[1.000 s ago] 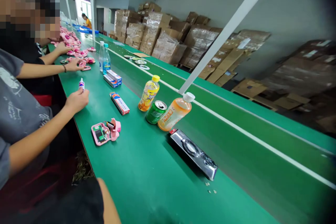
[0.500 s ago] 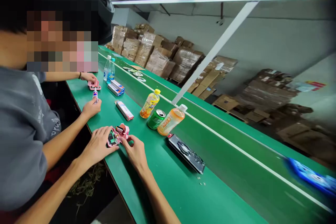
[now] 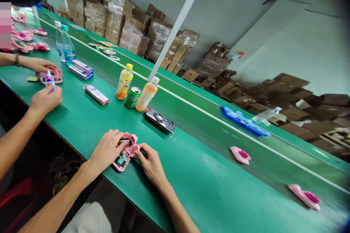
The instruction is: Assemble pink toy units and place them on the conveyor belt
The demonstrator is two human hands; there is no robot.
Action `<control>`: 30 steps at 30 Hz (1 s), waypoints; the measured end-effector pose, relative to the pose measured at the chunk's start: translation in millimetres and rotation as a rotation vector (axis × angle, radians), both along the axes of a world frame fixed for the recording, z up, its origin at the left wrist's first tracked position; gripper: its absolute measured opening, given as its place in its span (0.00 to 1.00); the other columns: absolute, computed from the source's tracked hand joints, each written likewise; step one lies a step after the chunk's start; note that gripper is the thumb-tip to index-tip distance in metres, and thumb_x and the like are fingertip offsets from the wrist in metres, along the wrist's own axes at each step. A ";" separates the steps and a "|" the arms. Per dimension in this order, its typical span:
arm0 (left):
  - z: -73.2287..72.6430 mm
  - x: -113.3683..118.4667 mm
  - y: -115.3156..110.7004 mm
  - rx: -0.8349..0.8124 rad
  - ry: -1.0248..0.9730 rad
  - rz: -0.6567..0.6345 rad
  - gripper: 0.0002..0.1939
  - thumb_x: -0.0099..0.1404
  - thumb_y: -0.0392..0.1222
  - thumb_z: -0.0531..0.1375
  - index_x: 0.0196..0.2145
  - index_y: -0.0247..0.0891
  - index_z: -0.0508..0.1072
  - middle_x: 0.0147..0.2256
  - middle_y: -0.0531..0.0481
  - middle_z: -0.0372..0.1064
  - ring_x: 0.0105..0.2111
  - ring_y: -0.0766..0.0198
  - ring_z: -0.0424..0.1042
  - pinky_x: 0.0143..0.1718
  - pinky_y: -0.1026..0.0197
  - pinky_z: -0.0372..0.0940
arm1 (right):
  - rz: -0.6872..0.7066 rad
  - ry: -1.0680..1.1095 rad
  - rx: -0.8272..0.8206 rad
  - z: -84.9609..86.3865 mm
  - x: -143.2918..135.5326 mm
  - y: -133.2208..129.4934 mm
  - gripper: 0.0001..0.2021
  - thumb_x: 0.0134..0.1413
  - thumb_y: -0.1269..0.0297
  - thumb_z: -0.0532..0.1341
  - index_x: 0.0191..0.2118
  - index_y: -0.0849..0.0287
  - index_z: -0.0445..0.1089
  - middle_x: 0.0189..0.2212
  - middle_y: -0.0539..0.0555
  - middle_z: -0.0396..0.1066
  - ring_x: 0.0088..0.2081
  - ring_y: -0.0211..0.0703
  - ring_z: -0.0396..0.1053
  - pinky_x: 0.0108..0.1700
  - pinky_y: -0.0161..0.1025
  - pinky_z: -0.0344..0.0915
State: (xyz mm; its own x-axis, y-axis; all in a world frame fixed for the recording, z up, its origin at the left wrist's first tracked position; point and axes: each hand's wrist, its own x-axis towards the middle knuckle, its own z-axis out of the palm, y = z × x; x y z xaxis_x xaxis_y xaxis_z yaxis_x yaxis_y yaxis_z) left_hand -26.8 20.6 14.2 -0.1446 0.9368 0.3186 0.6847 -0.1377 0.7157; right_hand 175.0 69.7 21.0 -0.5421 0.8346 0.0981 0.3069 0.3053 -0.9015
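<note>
An opened pink plastic casing (image 3: pixel 132 146) lies between my hands, close to the table's near edge. In its lower half (image 3: pixel 120 161) a green circuit board shows. My left hand (image 3: pixel 105 150) bends over the casing from the left, thumb and fingers closed on it. Beside those fingertips sits a dark part with a pale edge (image 3: pixel 125 141), too small to name. At the casing's right rim, my right hand (image 3: pixel 151 162) pinches the pink edge between thumb and forefinger. The undersides of both grips are hidden.
A co-worker's hands (image 3: pixel 46 98) at left hold a small white tube (image 3: pixel 50 80) and a pink casing (image 3: pixel 56 74). Bottles (image 3: pixel 124 82), a green can (image 3: pixel 133 97), slim boxes (image 3: pixel 96 94) and a phone (image 3: pixel 160 120) stand ahead. Pink pieces (image 3: pixel 240 155) and a blue item (image 3: pixel 243 121) lie on the belt.
My view has swung right and down, bringing pink pieces on the belt into sight. My left fingers have shifted up over the casing; both hands stay on it.
</note>
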 end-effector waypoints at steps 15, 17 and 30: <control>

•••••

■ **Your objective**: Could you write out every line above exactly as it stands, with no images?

■ **Answer section**:
[1.000 s ago] 
[0.500 s ago] 
[now] 
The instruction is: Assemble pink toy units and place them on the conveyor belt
The demonstrator is two human hands; there is no robot.
Action `<control>`: 30 steps at 30 Hz (1 s), waypoints; the measured end-effector pose, relative to the pose measured at the chunk's start: translation in millimetres and rotation as a rotation vector (axis × angle, radians), both along the axes of a world frame fixed for the recording, z up, its origin at the left wrist's first tracked position; gripper: its absolute measured opening, given as its place in its span (0.00 to 1.00); the other columns: absolute, computed from the source's tracked hand joints, each written likewise; step one lies a step after the chunk's start; note that gripper is the thumb-tip to index-tip distance in metres, and thumb_x and the like are fingertip offsets from the wrist in metres, along the wrist's own axes at each step. A ";" separates the steps and a "|" the arms. Per dimension in this order, its typical span:
arm0 (left):
  - z: -73.2287..72.6430 mm
  - x: -113.3683..118.4667 mm
  - y: -115.3156..110.7004 mm
  - rx: -0.8349..0.8124 rad
  - ry: -1.0248..0.9730 rad
  - rz: -0.6567..0.6345 rad
  - gripper: 0.0002..0.1939
  - thumb_x: -0.0099..0.1404
  - thumb_y: -0.0392..0.1222
  - thumb_z: -0.0531..0.1375
  - index_x: 0.0196..0.2145
  - index_y: -0.0247..0.0891
  - index_z: -0.0508..0.1072
  - middle_x: 0.0147..0.2256
  - middle_y: -0.0531..0.0481
  - middle_z: -0.0372..0.1064
  - ring_x: 0.0105..0.2111
  - ring_y: -0.0766..0.0198
  - ring_z: -0.0424..0.1042
  - pinky_x: 0.0143..0.1718
  - pinky_y: -0.1026..0.0197
  - pinky_z: -0.0372..0.0940
arm1 (right):
  - rz: -0.6872..0.7066 rad
  - ry: -1.0680..1.1095 rad
  - rx: -0.8272..0.8206 rad
  - z: -84.9609..86.3865 mm
  - x: -143.2918..135.5326 mm
  - y: -133.2208..129.4934 mm
  - gripper: 0.0001..0.2021
  - thumb_x: 0.0134..0.1413
  - thumb_y: -0.1269..0.0297
  - thumb_z: -0.0532..0.1341
  - index_x: 0.0191..0.2118
  - index_y: -0.0849..0.0287
  - index_z: -0.0445..0.1089
  - middle_x: 0.0189..0.2212
  - middle_y: -0.0539..0.0555
  - middle_z: -0.0396..0.1066
  - ring_x: 0.0088..0.2081
  - ring_y: -0.0211..0.0703
  - ring_z: -0.0396..0.1053
  - pinky_x: 0.0108..0.1700
  - pinky_y: -0.0161..0.1025
  - pinky_z: -0.0344..0.0915
State: (xyz mm; its own x-axis, y-axis; all in a world frame fixed for the recording, z up, its origin at the left wrist's first tracked position; point and axes: each hand's wrist, its own x-axis towards the middle knuckle, its own z-axis out of the palm, y = z × x; x y z xaxis_x xaxis_y xaxis_z yaxis_x yaxis_y yaxis_z) left_hand -26.8 20.6 14.2 -0.1446 0.9368 0.3186 0.6847 -0.1377 0.7157; right_hand 175.0 69.7 21.0 -0.5421 0.8346 0.0981 0.3069 0.3053 -0.9015
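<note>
An opened pink plastic casing (image 3: pixel 132 146) lies between my hands, close to the table's near edge. In its lower half (image 3: pixel 120 161) a green circuit board shows. My left hand (image 3: pixel 105 150) bends over the casing from the left, thumb and fingers closed on it. Beside those fingertips sits a dark part with a pale edge (image 3: pixel 125 141), too small to name. At the casing's right rim, my right hand (image 3: pixel 151 162) pinches the pink edge between thumb and forefinger. The undersides of both grips are hidden.
A co-worker's hands (image 3: pixel 46 98) at left hold a small white tube (image 3: pixel 50 80) and a pink casing (image 3: pixel 56 74). Bottles (image 3: pixel 124 82), a green can (image 3: pixel 133 97), slim boxes (image 3: pixel 96 94) and a phone (image 3: pixel 160 120) stand ahead. Pink pieces (image 3: pixel 240 155) and a blue item (image 3: pixel 243 121) lie on the belt.
My view has swung right and down, bringing pink pieces on the belt into sight. My left fingers have shifted up over the casing; both hands stay on it.
</note>
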 end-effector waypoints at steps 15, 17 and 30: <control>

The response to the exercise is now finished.